Work instructions. Copy out all lines in the data below containing the string "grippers".

*-*-*

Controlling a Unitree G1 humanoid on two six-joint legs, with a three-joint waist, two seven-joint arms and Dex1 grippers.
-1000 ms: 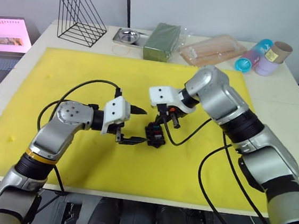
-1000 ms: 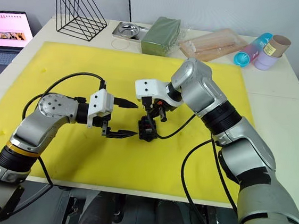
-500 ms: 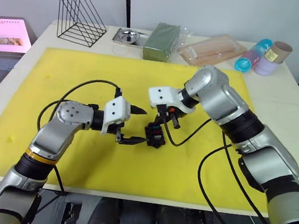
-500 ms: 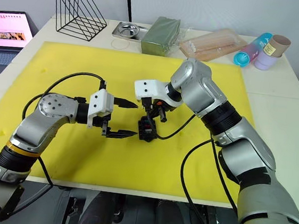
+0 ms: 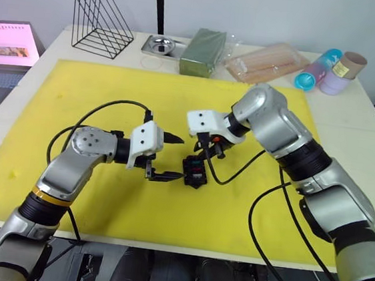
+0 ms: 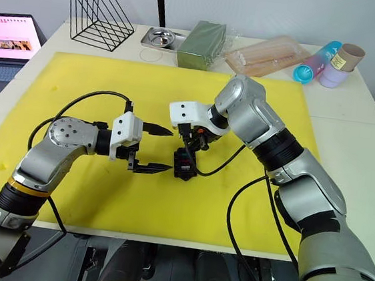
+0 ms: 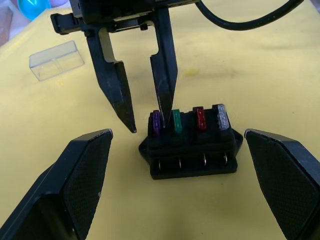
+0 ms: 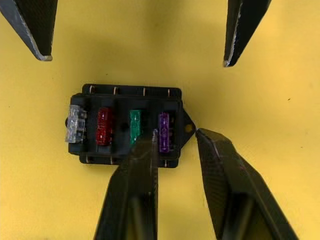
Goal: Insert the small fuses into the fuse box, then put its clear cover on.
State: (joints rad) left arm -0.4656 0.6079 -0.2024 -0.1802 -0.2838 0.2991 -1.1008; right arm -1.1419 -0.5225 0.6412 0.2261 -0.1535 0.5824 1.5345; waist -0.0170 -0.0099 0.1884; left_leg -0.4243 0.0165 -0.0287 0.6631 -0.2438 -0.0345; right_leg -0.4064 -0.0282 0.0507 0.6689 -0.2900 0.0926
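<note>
The black fuse box point(image 8: 127, 125) lies on the yellow mat point(image 5: 79, 89). The small fuses stand in a row in its slots: grey point(image 8: 74, 124), red point(image 8: 103, 126), green point(image 8: 135, 125) and purple point(image 8: 163, 132). My right gripper point(image 8: 176, 134) hangs open over the purple end, one fingertip point(image 7: 164, 112) touching down between the green and purple fuses. My left gripper point(image 5: 182, 158) is wide open with nothing held, its fingers on either side of the box and apart from it. The clear cover point(image 7: 56, 60) lies on the mat beyond the right gripper.
Along the table's far edge stand a black wire rack point(image 5: 100, 24), a small metal tray point(image 5: 162, 45), a green packet point(image 5: 202, 51), a clear bag of sticks point(image 5: 266, 61) and coloured cups point(image 5: 329, 71). A laptop point(image 5: 6, 44) sits at far left.
My right gripper has shifted very slightly over the fuse box. The left arm and the box have not moved.
</note>
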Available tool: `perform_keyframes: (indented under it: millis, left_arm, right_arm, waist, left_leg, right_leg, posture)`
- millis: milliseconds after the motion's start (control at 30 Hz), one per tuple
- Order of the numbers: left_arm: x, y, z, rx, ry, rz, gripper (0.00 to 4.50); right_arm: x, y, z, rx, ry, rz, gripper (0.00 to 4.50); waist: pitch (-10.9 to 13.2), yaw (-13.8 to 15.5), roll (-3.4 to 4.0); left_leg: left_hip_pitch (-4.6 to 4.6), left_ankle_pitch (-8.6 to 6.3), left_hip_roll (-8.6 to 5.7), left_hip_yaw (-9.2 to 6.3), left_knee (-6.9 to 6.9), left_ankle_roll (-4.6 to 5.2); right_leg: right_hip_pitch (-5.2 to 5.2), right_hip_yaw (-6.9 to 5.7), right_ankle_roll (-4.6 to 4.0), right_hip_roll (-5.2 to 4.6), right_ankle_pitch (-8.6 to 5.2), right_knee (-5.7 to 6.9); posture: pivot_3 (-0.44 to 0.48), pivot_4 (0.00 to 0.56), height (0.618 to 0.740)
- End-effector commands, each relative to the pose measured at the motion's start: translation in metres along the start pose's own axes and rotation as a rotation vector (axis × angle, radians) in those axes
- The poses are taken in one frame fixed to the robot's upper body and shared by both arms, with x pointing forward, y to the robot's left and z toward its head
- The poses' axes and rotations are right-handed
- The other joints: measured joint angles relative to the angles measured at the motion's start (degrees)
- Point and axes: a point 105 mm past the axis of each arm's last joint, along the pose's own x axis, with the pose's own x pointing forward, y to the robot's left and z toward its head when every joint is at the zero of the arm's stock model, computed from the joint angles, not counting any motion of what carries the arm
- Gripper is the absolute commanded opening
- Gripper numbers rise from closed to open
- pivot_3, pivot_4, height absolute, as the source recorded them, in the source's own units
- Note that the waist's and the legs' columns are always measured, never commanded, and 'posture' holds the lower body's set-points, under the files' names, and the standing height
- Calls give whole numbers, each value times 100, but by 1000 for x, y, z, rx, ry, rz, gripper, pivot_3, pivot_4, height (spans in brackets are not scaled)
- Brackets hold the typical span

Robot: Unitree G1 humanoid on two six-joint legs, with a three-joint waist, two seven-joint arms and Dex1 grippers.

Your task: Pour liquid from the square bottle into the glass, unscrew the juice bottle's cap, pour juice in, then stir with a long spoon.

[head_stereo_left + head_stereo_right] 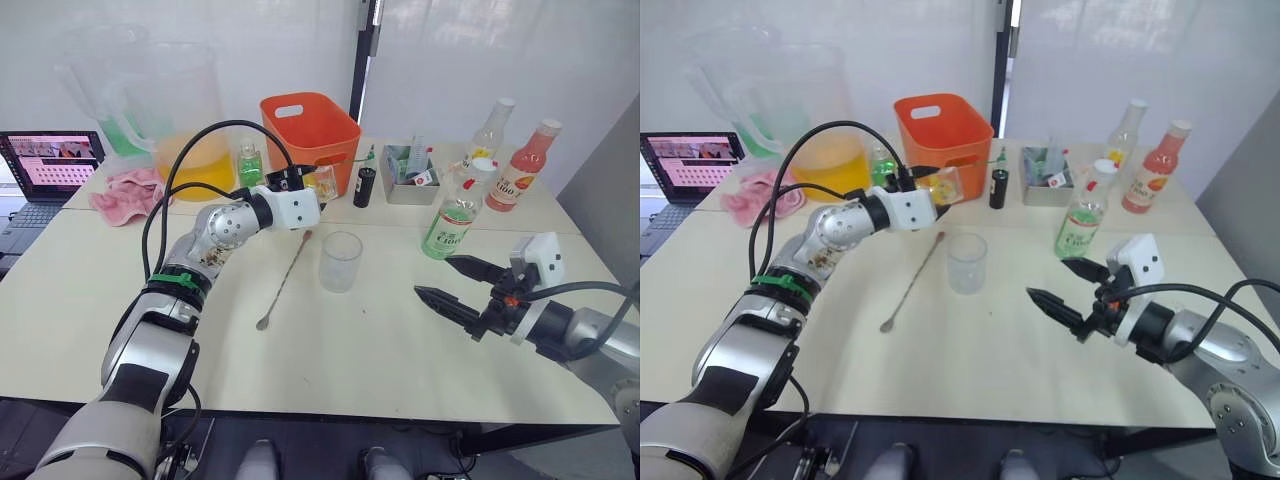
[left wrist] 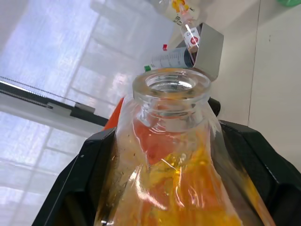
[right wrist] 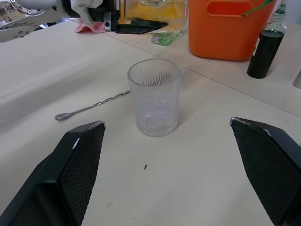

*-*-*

Answer for the task.
Controlling a Unitree G1 humanoid on two six-joint legs, with a three-joint waist, two seven-joint arms and Dex1 grippers.
Robot: Unitree G1 humanoid on two six-joint legs, with a three-joint waist, two seven-joint arms and Dex1 grippers.

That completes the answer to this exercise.